Dumplings, dough filled with grain, meat, vegetables or fruit date back to ancient times. They were first described in print in the early 17th century. Dumplings can be steamed, fried or baked. Apple orchards were first planted in Jamestown, Virginia by the early English colonists. It took several years before the trees were mature enough to bear fruit and the apples were too tart to eat. These apples were used for cider. By the end of the 18th century, America boasted a wide variety of apples for various uses.

Cookbooks featured recipes for apple dumplings as early as 1765Susannah Carter’s The Frugal Housewife includes a recipe for peeled, cored apples wrapped in thick butter pastry, boiled in a cloth until soft, and served with melted butter, white wine, and grated sugar. American cookbook author Eliza Leslie featured a boiled apple dumpling recipe in her 1840  Directions for Cookery, in Its Various Branches. Baked apple dumplings started to appear in cookbooks by the mid-19th century.

Baked apple dumpling recipes appear frequently in cookbooks of the 1930s, 1940s and 50s.
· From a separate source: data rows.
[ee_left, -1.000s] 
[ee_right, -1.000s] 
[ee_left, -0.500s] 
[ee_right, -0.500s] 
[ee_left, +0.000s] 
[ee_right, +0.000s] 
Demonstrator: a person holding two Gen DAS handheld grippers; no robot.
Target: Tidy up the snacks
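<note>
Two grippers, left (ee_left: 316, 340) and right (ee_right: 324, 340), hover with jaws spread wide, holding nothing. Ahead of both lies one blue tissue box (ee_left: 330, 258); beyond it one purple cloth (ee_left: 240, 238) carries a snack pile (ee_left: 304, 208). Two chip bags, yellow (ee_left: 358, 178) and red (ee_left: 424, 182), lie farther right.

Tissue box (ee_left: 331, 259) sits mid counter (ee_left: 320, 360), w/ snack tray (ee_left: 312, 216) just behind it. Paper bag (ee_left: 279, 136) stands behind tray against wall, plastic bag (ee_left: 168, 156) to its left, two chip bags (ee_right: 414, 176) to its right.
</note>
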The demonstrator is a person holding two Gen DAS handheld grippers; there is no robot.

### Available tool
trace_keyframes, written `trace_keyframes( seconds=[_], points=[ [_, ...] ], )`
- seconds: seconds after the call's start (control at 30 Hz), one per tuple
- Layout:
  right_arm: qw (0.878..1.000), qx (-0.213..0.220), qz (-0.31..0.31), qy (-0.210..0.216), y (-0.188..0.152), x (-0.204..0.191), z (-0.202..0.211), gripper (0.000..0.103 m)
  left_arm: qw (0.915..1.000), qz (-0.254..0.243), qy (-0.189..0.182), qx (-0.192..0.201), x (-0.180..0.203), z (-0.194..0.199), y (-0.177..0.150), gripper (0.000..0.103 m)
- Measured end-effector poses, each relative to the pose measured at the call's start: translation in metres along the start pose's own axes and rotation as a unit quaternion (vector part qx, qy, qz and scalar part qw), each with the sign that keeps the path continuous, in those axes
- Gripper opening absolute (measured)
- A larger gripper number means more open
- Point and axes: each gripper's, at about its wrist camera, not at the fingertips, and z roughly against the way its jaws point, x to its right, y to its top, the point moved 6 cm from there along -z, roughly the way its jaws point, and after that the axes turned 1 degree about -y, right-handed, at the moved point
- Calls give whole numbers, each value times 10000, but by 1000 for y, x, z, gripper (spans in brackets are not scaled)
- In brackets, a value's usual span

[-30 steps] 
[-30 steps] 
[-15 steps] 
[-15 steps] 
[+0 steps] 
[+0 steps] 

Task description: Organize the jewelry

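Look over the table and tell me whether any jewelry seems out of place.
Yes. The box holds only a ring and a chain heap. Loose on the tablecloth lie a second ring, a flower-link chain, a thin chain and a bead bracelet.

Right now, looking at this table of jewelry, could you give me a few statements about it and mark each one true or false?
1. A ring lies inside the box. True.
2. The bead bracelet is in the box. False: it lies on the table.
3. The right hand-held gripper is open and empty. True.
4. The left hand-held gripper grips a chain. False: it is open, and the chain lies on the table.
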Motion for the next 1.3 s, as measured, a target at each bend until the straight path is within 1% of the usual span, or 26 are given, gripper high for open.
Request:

Date and Region: 1949 Iowa, midwestern United States

How did you make it: The directions were a little vague but I gathered from the ingredients the dough appeared to be a biscuit dough. I measured and sifted the dry ingredients and then lightly stirred in the milk. I rolled the dough and cut into circles.

 After paring and halving the apples, I realized they apples I had were way too big for my dough. I solved the problem by chopping the apples into chunks. I added a teaspoon of sugar, a teaspoon of Ceylon cinnamon and a tiny pat of butter. Then I wet my finger and ran it around the edge of the circle of dough, added another circle on top and pinched together. 

The sauce recipe was vague as to cooking time. I boiled it on the stove until it boiled over and my mom yelled at me. I just poured it over the apple dumplings which were in a buttered casserole dish. 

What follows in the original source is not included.